Similar lyrically, however different sonically, is Karma, a bubbly petty track where you can practically see in the lyrics Taylor Swift flipping her hair off her shoulder and walking away after getting the last word. She’s finally watching her nemesis get what they deserve, she proclaims: “Karma’s a relaxing thought, aren’t you envious that for you it’s not?” This song could this song possibly be aimed at her famous nemeses Scooter Braun and/or Kanye West.

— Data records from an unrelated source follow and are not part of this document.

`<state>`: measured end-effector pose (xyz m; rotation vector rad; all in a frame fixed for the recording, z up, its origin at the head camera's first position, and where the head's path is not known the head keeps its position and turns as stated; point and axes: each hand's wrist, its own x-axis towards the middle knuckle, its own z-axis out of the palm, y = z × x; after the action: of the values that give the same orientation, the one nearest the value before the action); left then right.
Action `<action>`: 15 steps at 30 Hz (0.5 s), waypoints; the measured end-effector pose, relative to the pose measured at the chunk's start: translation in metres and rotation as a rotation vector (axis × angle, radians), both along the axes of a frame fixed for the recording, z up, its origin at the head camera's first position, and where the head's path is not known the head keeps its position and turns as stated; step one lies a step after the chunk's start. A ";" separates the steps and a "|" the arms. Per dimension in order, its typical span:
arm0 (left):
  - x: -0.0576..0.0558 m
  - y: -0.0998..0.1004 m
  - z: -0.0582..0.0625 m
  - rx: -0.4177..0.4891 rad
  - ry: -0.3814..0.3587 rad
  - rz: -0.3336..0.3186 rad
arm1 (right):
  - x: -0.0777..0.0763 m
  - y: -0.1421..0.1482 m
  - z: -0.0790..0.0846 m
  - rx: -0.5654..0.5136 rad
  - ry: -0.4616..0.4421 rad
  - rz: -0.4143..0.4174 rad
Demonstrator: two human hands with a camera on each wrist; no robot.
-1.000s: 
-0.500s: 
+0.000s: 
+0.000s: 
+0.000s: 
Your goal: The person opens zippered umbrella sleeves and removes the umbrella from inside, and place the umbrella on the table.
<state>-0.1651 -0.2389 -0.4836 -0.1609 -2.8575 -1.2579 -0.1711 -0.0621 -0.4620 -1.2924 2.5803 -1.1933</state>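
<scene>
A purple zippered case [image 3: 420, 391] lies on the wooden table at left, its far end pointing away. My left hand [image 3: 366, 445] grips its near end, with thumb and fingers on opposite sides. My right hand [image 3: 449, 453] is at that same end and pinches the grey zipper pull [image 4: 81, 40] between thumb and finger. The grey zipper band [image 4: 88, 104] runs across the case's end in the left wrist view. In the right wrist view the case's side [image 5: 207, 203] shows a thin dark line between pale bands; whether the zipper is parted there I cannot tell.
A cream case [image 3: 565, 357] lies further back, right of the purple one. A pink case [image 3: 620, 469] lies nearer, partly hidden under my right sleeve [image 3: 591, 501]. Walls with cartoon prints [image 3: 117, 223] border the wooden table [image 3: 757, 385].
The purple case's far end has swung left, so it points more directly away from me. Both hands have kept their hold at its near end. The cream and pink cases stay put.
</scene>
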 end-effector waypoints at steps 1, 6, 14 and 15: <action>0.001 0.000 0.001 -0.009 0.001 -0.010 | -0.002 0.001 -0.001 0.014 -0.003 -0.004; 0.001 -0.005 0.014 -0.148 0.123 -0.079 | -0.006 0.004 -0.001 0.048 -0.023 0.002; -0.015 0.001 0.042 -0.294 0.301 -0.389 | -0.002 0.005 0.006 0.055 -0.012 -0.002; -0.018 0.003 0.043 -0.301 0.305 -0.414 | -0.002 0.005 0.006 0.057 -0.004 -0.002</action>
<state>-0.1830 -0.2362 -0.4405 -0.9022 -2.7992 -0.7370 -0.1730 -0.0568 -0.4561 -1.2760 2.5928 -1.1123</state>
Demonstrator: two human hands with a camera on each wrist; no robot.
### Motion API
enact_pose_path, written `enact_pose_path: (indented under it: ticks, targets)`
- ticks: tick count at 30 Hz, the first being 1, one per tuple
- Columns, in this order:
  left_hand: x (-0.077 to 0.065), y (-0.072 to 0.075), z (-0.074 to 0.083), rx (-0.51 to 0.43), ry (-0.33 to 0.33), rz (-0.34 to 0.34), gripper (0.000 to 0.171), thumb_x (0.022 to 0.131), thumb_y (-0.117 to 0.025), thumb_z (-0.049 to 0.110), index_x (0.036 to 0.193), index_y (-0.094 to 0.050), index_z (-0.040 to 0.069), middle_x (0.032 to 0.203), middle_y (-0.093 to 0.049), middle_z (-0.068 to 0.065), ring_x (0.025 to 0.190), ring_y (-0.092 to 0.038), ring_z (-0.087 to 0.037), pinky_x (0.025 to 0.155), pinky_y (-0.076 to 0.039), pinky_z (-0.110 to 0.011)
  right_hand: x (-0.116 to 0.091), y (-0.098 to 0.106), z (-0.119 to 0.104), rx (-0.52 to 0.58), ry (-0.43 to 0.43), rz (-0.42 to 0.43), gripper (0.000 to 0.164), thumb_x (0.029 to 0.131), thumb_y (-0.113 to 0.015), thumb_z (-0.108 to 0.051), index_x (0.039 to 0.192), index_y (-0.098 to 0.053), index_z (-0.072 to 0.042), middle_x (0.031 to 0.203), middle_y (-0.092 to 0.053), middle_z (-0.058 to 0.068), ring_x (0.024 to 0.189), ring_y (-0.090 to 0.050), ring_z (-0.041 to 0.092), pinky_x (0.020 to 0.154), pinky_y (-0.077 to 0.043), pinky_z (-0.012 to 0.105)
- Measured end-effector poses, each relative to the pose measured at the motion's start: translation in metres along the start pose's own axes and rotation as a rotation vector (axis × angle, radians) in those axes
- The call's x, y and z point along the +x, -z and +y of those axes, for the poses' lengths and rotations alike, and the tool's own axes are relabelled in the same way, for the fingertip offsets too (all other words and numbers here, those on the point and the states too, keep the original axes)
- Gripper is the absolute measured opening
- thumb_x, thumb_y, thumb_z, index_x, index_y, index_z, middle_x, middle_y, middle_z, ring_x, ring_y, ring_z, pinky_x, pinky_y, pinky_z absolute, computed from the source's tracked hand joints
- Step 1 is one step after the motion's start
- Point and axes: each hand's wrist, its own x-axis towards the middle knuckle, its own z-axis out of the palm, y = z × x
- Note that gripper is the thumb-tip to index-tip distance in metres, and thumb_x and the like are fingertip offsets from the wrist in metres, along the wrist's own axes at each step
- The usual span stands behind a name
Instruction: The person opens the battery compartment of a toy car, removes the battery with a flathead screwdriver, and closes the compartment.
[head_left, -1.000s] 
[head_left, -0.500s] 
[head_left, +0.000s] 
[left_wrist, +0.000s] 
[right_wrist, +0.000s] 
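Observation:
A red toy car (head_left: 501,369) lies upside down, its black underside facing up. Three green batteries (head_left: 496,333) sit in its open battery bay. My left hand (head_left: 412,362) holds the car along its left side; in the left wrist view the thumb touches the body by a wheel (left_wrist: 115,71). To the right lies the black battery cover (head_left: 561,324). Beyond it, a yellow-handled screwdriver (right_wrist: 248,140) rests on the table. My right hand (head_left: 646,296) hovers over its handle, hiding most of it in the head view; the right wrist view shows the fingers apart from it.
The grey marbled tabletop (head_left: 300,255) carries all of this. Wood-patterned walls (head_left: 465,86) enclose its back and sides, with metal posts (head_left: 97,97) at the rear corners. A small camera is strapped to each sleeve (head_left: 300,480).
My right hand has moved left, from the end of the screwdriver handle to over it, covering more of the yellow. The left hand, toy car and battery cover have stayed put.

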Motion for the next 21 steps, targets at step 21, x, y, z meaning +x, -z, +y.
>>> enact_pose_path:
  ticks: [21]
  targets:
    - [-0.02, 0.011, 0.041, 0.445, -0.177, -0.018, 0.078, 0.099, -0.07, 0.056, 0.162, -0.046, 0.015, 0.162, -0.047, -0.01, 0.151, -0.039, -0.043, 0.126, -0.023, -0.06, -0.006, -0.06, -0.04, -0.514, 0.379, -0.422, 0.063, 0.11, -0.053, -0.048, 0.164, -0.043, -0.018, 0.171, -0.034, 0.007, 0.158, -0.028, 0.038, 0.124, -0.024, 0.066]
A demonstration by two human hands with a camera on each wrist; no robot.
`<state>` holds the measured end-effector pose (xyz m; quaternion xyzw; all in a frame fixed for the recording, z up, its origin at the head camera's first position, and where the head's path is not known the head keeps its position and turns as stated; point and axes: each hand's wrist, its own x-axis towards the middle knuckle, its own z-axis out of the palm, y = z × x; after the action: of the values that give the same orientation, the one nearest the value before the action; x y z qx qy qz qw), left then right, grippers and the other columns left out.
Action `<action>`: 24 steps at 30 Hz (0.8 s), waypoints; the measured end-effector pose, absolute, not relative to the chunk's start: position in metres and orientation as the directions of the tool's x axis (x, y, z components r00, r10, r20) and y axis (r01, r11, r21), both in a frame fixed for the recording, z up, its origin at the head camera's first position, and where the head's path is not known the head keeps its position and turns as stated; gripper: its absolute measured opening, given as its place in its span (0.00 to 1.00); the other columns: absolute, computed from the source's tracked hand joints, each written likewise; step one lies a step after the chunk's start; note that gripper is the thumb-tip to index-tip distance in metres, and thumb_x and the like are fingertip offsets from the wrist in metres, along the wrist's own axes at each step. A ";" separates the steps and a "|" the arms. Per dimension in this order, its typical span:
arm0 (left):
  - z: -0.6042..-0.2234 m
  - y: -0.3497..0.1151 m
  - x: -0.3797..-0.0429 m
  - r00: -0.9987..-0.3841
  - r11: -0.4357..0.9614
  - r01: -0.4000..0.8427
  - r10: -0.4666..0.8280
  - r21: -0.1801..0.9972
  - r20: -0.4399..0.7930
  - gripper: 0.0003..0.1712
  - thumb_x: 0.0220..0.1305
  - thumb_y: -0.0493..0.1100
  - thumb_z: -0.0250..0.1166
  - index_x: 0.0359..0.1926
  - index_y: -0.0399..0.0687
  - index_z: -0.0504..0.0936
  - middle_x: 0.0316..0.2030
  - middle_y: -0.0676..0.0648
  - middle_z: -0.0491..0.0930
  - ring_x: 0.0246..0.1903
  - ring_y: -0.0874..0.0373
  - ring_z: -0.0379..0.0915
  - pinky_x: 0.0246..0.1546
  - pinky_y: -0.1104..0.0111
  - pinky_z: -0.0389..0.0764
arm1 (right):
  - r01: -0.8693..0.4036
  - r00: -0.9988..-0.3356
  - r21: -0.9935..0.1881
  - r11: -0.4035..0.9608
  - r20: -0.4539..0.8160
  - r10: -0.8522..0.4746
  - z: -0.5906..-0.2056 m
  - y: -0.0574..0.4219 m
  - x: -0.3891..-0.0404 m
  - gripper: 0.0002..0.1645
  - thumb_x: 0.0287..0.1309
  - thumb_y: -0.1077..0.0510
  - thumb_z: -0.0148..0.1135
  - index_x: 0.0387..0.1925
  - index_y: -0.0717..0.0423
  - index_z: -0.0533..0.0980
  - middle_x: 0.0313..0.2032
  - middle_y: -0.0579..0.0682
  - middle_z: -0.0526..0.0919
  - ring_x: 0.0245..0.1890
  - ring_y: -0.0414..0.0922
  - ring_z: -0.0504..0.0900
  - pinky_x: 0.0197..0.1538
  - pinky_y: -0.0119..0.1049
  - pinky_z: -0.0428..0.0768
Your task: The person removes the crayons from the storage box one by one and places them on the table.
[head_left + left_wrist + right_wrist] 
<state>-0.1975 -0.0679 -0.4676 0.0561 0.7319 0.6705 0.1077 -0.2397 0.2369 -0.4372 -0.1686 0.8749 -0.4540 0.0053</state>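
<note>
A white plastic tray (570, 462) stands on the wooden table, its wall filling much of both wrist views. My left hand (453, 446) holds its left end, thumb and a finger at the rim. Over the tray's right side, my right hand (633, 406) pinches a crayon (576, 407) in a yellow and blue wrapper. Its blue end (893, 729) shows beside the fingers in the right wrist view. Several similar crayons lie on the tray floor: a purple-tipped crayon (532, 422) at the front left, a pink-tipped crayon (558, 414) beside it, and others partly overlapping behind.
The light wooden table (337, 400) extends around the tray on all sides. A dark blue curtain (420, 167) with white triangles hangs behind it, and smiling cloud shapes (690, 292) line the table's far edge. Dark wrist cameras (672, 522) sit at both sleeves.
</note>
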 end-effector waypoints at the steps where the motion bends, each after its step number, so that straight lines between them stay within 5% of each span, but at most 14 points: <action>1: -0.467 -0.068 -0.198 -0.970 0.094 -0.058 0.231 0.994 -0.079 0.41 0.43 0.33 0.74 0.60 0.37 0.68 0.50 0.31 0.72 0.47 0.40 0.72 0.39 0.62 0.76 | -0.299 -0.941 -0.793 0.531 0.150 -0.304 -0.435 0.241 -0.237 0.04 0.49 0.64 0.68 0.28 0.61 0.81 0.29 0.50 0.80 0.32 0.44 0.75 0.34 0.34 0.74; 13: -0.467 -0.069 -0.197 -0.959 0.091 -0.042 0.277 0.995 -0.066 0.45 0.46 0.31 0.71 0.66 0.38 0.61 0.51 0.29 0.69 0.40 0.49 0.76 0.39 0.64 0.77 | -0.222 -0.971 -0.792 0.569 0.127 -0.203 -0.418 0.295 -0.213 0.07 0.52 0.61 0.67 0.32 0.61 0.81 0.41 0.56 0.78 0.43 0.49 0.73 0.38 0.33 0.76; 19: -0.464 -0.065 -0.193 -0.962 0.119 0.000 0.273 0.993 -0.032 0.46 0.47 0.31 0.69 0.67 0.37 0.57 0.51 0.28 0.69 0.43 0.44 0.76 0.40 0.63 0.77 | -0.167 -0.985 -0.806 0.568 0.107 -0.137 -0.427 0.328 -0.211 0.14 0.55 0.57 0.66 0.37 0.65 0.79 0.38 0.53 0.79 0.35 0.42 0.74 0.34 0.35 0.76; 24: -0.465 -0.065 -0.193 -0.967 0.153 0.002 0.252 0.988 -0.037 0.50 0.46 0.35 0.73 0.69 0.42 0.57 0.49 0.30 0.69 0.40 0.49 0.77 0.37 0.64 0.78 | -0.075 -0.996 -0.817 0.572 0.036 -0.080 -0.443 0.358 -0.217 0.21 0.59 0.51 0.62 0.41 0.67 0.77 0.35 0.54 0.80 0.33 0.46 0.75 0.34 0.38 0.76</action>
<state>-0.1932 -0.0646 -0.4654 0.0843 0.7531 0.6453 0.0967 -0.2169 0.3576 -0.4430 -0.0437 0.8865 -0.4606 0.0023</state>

Midnights isn’t just an album about love or revenge, however, it also includes poignant tracks like You’re on Your Own, Kid. This track is a love letter from now-Swift to her inner child, highlighting deeply personal struggles, like her eating disorder and the feeling she grew up too fast. Oh, and speaking of growing up too fast, one of the songs on the 3AM Edition of Midnights (an extended release put out at 3AM) is Would’ve, Could’ve, Should’ve. Think of this song as the song Dear John’s older sister. In case you forgot, John Mayer and Swift dated in 2009 when she was nineteen, and he was thirty-two. She calls him out in Dear John for their age gap and, twelve years later, she’s calling him out again. The heartbreaking lyrics: “Give me back my girlhood, it was mine first,” caused the internet to finally move on from hating Jake Gyllenhaal after the re-record of All Too Well and remind us of the real villain: John Mayer. Midnights is a culmination of all the things that keep Taylor Swift up at night. She sings about eating disorders, bad relationships, and the struggles of overcoming those past experiences in her current relationship. She also touches on public scrutiny, and celebrates finally seeing karma served. The album’s sound may be different from the wild fame of Folklore and Evermore, but that didn’t stop this album’s record-breaking success. On the night it was released, Midnights broke Spotify’s record for most-streamed album in a single day. Midnights takes listeners on a hazy, lavender-colored late night drive through Taylor Swift’s sleepless mind.